Sreedhar Adapa, Purva Gumaste, Venu Madhav Konala, Nikhil Agrawal, Amarinder Singh Garcha, Hemant Dhingra, "Peritonitis due to Moraxella Osloensis: An Emerging Pathogen", Case Reports in Nephrology, vol. 2018, Article ID 4968371, 3 pages, 2018.

Peritonitis due to Moraxella Osloensis: An Emerging Pathogen

Academic Editor: Rumeyza Kazancioglu
Received22 Oct 2018
Accepted10 Dec 2018
Published20 Dec 2018


Peritonitis is a very serious complication encountered in patients undergoing peritoneal dialysis and healthcare providers involved in the management should be very vigilant. Gram-positive organisms are the frequent cause of peritonitis compared to gram-negative organisms. There has been recognition of peritonitis caused by uncommon organisms because of improved microbiological detection techniques. We report a case of peritonitis caused by Moraxella osloensis (M. osloensis), which is an unusual cause of infections in humans. A 68-year-old male, who has been on peritoneal dialysis for 2 years, presented with abdominal pain and cloudy effluent. Peritoneal fluid analysis was consistent with peritonitis and peritoneal fluid culture grew gram-negative bacteria. M. osloensis was identified by 16 S PCR phenotypic and sequencing techniques. Patient responded well to the treatment, with intraperitoneal cephalosporin, and repeat peritoneal fluid culture yielded no growth. M. osloensis rarely causes infection in humans and responds well to treatment, as reported in literature.

1. Introduction

M. osloensis is a gram-negative coccobacillus, which is a commensal of human skin and mucosa. It rarely causes infection in humans. Infections from these bacteria have been reported in immunocompromised patients [1]. These bacteria are very susceptible for penicillins, cephalosporins, and aminoglycosides. To date only two cases of peritonitis from M. osloensis have been reported in literature [2, 3].

2. Case Report

A 68-year-old male with history of end stage renal disease presented with abdominal pain and cloudy effluent for one-day duration. Patient has been on automated peritoneal dialysis for 2 years and never had an episode of peritonitis. Patient admitted working in his garden one day prior to the presentation. Other medical problems include hypertension, diabetes, and anemia of chronic disease. Patient was afebrile and vital signs were stable. Physical examination revealed diffuse abdominal tenderness and no drainage from exit site. No tenderness was elicited along the tunnel of peritoneal dialysis catheter. Peritoneal dialysis effluent showed elevated WBC with cell count 1991 cells/ul (with 94% neutrophils). Gram stain revealed few WBC and no organisms were seen. Effluent grew gram-negative rods both in aerobic and anaerobic cultures. Confirmation of M. osloensis was made by 16S PCR phenotypic and sequencing technique. Susceptibilities were not performed on this organism by the reference laboratory, as no Clinical & Laboratory Standards Institute (CLSI) guidelines are available. Patient was empirically treated with intraperitoneal ceftazidime 1 gram daily for 3 weeks. Post treatment peritoneal dialysis effluent was clear with WBC count <20 cells/ul and repeat fluid culture was negative.

3. Discussion

Peritonitis is a well-recognized complication in patients undergoing peritoneal dialysis and is often the reason for change in dialysis modality from peritoneal dialysis to hemodialysis. Most common organisms causing peritonitis are gram-positive bacteria from skin flora accounting for more than 60% of cases [4]. Peritonitis from gram-negative bacteria is less frequent and fungal peritonitis is rare. Peritonitis from Moraxella catarrhalis has been reported frequently, but only two cases of peritonitis by Moraxella osloensis have been reported to date [2, 3].

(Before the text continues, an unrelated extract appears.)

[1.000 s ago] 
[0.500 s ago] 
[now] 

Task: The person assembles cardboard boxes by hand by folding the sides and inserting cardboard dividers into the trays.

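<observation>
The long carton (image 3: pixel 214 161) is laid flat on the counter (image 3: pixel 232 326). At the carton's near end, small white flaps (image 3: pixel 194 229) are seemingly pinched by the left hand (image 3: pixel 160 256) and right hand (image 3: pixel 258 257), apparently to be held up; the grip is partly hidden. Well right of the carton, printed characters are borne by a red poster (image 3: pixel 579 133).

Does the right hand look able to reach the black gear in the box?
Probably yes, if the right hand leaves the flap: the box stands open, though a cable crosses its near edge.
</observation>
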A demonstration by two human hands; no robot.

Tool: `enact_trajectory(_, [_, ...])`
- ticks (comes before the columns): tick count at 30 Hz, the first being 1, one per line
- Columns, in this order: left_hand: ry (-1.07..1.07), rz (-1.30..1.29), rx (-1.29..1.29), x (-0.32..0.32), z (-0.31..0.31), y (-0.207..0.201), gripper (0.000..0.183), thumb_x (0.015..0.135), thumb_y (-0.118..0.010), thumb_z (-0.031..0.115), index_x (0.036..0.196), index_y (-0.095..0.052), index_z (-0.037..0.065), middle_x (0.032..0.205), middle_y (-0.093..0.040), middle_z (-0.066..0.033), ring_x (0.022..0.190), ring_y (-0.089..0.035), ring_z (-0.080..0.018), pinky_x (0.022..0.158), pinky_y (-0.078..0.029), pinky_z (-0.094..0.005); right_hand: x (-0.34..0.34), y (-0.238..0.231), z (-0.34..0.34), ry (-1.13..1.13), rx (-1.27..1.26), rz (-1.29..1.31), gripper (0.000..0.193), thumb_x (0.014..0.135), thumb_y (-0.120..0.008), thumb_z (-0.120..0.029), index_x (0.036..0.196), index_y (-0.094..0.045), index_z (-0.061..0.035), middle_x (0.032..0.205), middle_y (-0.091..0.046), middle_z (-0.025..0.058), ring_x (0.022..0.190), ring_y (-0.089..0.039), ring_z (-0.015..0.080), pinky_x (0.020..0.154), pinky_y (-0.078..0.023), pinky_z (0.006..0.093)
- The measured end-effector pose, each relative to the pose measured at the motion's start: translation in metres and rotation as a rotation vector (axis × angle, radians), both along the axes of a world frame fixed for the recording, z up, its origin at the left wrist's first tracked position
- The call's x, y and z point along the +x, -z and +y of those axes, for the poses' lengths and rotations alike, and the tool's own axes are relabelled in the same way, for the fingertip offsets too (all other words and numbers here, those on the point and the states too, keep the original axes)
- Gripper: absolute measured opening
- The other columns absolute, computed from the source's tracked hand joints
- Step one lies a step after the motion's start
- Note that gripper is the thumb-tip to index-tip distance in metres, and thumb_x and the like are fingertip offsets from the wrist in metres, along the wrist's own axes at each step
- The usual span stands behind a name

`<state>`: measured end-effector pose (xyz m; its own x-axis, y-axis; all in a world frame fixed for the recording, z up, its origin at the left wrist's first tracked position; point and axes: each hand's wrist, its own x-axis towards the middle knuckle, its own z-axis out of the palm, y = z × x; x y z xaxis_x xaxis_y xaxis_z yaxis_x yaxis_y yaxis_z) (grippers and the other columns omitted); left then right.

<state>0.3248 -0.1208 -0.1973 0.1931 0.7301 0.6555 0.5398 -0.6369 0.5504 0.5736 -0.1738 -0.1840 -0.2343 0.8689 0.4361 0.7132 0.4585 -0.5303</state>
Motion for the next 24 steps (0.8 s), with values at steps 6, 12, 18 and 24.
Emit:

Moraxella is a genus of aerobic, gram-negative, nonmotile, oxidase positive coccobacilli [5]. They were initially included in genus Neisseria and later transferred to genus Branhamella and finally got the status of their own [5]. Moraxella are normal commensals of skin and mucosa. These are unusual pathogens in humans except M. catarrhalis, which causes upper and lower respiratory tract infections. The other medically important species are M. atlantae, M. lacunata, M. nonliquefaciens, and M. osloensis [5].

M. osloensis has been reclassified as a separate species in 1967 [6] and prior to that has been grouped along with M. nonliquefaciens. The bacterium has been isolated from multiple environmental sources like sinks, laundry [7], anesthetic agents [8], and slug parasite nematode [9]. Our patient had a history of gardening, the day before the presentation with peritonitis, which could have led to the touch contamination, as the bacterium is present in slug parasite nematode. Fewer than 40 cases of infections by M. osloensis have been reported in literature causing bacteremia, endocarditis, meningitis, osteomyelitis, and pneumonia [1, 1015].

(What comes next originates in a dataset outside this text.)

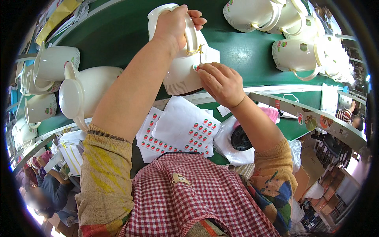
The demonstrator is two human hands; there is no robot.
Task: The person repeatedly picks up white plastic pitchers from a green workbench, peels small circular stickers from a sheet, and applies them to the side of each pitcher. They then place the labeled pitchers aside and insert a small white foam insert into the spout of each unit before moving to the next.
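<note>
While left fingers [199, 21] hold jug [181, 75], right [212, 75] touch sticker [196, 67].

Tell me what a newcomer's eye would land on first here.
Probably the white pitcher at upper middle, its handle gripped by the left hand while the right hand touches a small round sticker on its side. Next, the white sheets of red-and-green stickers below it, just beyond the checked apron. Other white pitchers crowd both sides of the green surface.
</note>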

M. osloensis is not promptly identifiable and pleomorphic appearance on gram stain adds to the diagnostic dilemma. New technologies are playing a critical role in identifying M. osloensis, which was underdiagnosed previously. RNA gene sequence analysis is the primary method of diagnosing the bacterium and accurate diagnosis is of utmost importance [16].

There are no established guidelines on the treatment of M. osloensis because of sparse cases of infection caused by the bacteria in literature. Penicillins, cephalosporins, aminoglycosides, fluoroquinolones, and carbapenems are reported to be effective in treating M. osloensis [1]. Removal of peritoneal dialysis catheter is not required, as in our patient.

4. Conclusion

Early recognition and institution of effective therapy will prevent complications and change of modality in peritonitis. M. osloensis is a very rare cause of peritonitis; prompt diagnosis and accurate treatment are the key factors in the management. Its ubiquitous presence, including slugs and laundry, can be a potential source of infection like in our patient.

Informed consent was obtained from the participant included in this article.


This article does not contain any studies with human participants or animals performed by any of the authors.

Conflicts of Interest

The authors declare that there are no conflicts of interest regarding the publication of this paper.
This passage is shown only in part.